• [Task]: Transcribe the records below. Leave every word as it is.
::::::::
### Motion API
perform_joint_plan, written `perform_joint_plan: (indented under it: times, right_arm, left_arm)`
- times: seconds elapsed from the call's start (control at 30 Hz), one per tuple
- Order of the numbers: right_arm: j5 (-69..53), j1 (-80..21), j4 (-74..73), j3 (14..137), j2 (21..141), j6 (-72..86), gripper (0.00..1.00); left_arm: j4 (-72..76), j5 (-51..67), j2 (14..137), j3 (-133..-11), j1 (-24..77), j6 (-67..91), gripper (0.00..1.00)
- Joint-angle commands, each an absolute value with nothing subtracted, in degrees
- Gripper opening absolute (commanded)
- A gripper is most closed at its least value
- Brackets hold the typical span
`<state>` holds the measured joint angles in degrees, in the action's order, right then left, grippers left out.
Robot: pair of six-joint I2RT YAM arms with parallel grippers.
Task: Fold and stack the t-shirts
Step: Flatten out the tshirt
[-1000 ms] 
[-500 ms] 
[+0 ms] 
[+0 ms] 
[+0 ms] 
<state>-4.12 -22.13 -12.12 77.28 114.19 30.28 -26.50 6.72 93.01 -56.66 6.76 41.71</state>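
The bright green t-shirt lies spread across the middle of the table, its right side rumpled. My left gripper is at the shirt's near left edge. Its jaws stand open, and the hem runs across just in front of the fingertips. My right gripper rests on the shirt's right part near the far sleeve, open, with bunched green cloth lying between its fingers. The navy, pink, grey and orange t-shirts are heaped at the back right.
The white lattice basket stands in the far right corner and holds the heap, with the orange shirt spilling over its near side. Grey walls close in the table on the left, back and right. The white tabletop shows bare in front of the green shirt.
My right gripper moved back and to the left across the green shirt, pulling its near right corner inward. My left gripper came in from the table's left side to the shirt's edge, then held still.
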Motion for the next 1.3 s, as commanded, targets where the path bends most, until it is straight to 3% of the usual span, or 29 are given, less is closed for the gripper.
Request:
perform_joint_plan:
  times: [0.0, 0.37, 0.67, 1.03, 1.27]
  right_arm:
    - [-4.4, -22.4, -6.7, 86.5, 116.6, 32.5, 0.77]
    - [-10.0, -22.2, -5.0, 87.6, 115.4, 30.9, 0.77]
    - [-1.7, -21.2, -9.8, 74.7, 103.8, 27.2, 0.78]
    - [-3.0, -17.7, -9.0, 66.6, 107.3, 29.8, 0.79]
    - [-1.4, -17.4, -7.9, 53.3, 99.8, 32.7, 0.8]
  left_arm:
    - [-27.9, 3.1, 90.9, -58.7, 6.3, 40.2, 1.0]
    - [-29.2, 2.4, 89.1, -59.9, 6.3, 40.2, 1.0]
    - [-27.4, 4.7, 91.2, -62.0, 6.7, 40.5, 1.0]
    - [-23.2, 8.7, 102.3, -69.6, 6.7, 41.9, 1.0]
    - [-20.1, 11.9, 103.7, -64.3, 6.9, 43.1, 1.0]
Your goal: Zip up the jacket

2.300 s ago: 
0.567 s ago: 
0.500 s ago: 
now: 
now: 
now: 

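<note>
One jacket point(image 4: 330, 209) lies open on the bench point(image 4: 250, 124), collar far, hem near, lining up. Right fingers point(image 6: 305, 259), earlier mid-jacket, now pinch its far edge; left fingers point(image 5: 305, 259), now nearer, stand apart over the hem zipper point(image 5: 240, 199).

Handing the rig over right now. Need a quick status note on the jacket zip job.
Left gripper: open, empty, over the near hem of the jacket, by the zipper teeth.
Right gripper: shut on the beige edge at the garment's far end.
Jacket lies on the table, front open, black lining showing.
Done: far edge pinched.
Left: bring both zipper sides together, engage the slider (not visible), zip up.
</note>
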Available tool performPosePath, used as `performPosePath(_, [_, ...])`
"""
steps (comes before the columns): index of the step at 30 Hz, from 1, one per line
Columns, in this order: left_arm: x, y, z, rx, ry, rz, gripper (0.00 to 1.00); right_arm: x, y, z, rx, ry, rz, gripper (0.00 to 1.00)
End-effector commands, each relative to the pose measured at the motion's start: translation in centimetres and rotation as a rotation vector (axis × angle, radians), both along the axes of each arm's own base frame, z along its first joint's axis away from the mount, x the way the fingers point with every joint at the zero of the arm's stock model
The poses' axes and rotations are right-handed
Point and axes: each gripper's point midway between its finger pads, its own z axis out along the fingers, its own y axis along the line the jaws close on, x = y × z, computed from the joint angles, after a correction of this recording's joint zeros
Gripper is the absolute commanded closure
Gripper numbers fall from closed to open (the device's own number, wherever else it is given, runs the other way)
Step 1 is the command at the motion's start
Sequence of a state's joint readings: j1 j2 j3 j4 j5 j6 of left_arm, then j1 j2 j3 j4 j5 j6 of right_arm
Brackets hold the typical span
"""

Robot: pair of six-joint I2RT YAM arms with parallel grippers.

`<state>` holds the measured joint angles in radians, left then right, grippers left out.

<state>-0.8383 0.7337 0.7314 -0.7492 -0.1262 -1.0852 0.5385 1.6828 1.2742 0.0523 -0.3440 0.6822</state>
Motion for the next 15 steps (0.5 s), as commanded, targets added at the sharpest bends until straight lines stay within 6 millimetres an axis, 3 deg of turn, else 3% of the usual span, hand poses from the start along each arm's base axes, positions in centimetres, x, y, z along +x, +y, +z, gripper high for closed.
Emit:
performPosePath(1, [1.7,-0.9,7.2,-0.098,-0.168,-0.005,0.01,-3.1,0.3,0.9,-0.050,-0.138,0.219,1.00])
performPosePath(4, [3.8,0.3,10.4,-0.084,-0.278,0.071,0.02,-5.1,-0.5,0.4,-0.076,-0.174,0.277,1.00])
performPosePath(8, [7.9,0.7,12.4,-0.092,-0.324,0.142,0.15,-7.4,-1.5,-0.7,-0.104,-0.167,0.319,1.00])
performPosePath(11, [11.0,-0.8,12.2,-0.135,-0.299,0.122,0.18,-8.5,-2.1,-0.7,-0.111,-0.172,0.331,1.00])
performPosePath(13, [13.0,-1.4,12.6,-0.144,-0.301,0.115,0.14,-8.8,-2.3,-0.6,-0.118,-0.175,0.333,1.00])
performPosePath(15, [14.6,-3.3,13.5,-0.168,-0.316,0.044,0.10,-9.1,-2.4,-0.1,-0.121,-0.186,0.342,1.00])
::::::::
• [Exercise response]:
### Motion API
perform_joint_plan, written `perform_joint_plan: (indented under it: times, right_arm, left_arm)`
- times: seconds elapsed from the call's start (control at 30 Hz), one per tuple
- Order of the numbers: right_arm: j5 (-69..53), j1 (-80..21), j4 (-74..73), j3 (14..137), j2 (21..141), j6 (-72..86), gripper (0.00..1.00); left_arm: j4 (-72..76), j5 (-51..67), j2 (14..137), j3 (-133..-11), j1 (-24..77), j6 (-67..91), gripper (0.00..1.00)
- Joint-angle commands, each an absolute value with nothing subtracted, in degrees
- Gripper opening absolute (commanded)
- A gripper is most closed at its least value
- Brackets hold the typical span
`<state>` holds the measured joint angles in degrees, in the action's order, right then left, grippers left out.
Robot: pair of six-joint I2RT YAM arms with parallel grippers.
Task: Fold and stack the t-shirts
Step: Flatten out the tshirt
[-1000 ms] 
[-500 ms] 
[+0 ms] 
[+0 ms] 
[+0 ms] 
<state>-4.12 -22.13 -12.12 77.28 114.19 30.28 -26.50 6.72 93.01 -56.66 6.76 41.71</state>
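The bright green t-shirt lies spread across the middle of the table, its right side rumpled. My left gripper is at the shirt's near left edge. Its jaws stand open, and the hem runs across just in front of the fingertips. My right gripper rests on the shirt's right part near the far sleeve, open, with bunched green cloth lying between its fingers. The navy, pink, grey and orange t-shirts are heaped at the back right.
The white lattice basket stands in the far right corner and holds the heap, with the orange shirt spilling over its near side. Grey walls close in the table on the left, back and right. The white tabletop shows bare in front of the green shirt.
My right gripper moved back and to the left across the green shirt, pulling its near right corner inward. My left gripper came in from the table's left side to the shirt's edge, then held still.
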Motion for the next 1.3 s, as commanded, targets where the path bends most, until it is straight to 3% of the usual span, or 29 are given, less is closed for the gripper.
Request:
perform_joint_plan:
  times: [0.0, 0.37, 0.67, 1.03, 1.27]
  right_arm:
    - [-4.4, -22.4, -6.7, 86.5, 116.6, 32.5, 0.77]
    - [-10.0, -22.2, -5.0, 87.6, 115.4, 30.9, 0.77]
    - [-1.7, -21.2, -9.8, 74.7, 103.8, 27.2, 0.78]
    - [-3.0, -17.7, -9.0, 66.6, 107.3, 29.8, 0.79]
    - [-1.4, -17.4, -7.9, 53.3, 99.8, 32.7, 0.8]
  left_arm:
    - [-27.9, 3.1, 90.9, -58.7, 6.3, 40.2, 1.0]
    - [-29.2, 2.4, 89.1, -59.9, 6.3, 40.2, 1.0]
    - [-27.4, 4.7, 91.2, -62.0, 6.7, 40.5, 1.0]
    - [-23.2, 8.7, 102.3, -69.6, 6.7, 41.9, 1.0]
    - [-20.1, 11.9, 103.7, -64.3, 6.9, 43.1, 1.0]
Your goal: Zip up the jacket

2.300 s ago: 
0.567 s ago: 
0.500 s ago: 
now: 
now: 
now: 

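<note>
One jacket point(image 4: 330, 209) lies open on the bench point(image 4: 250, 124), collar far, hem near, lining up. Right fingers point(image 6: 305, 259), earlier mid-jacket, now pinch its far edge; left fingers point(image 5: 305, 259), now nearer, stand apart over the hem zipper point(image 5: 240, 199).

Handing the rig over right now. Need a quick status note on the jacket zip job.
Left gripper: open, empty, over the near hem of the jacket, by the zipper teeth.
Right gripper: shut on the beige edge at the garment's far end.
Jacket lies on the table, front open, black lining showing.
Done: far edge pinched.
Left: bring both zipper sides together, engage the slider (not visible), zip up.
</note>
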Available tool performPosePath, used as `performPosePath(_, [_, ...])`
"""
steps (comes before the columns): index of the step at 30 Hz, from 1, one per line
Columns, in this order: left_arm: x, y, z, rx, ry, rz, gripper (0.00 to 1.00); right_arm: x, y, z, rx, ry, rz, gripper (0.00 to 1.00)
End-effector commands, each relative to the pose measured at the motion's start: translation in centimetres and rotation as a rotation vector (axis × angle, radians), both along the axes of each arm's own base frame, z along its first joint's axis away from the mount, x the way the fingers point with every joint at the zero of the arm's stock model
The poses' axes and rotations are right-handed
Point and axes: each gripper's point midway between its finger pads, its own z axis out along the fingers, its own y axis along the line the jaws close on, x = y × z, computed from the joint angles, after a correction of this recording's joint zeros
Gripper is the absolute commanded closure
Gripper numbers fall from closed to open (the device's own number, wherever else it is given, runs the other way)
Step 1 is the command at the motion's start
Sequence of a state's joint readings: j1 j2 j3 j4 j5 j6 of left_arm, then j1 j2 j3 j4 j5 j6 of right_arm
Brackets hold the typical span
"""

Robot: pair of six-joint I2RT YAM arms with parallel grippers.

`<state>` holds the measured joint angles in radians, left then right, grippers left out.

<state>-0.8383 0.7337 0.7314 -0.7492 -0.1262 -1.0852 0.5385 1.6828 1.2742 0.0523 -0.3440 0.6822</state>
Motion for the next 15 steps (0.5 s), as commanded, targets added at the sharpest bends until straight lines stay within 6 millimetres an axis, 3 deg of turn, else 3% of the usual span, hand poses from the start along each arm's base axes, positions in centimetres, x, y, z along +x, +y, +z, gripper high for closed.
Emit:
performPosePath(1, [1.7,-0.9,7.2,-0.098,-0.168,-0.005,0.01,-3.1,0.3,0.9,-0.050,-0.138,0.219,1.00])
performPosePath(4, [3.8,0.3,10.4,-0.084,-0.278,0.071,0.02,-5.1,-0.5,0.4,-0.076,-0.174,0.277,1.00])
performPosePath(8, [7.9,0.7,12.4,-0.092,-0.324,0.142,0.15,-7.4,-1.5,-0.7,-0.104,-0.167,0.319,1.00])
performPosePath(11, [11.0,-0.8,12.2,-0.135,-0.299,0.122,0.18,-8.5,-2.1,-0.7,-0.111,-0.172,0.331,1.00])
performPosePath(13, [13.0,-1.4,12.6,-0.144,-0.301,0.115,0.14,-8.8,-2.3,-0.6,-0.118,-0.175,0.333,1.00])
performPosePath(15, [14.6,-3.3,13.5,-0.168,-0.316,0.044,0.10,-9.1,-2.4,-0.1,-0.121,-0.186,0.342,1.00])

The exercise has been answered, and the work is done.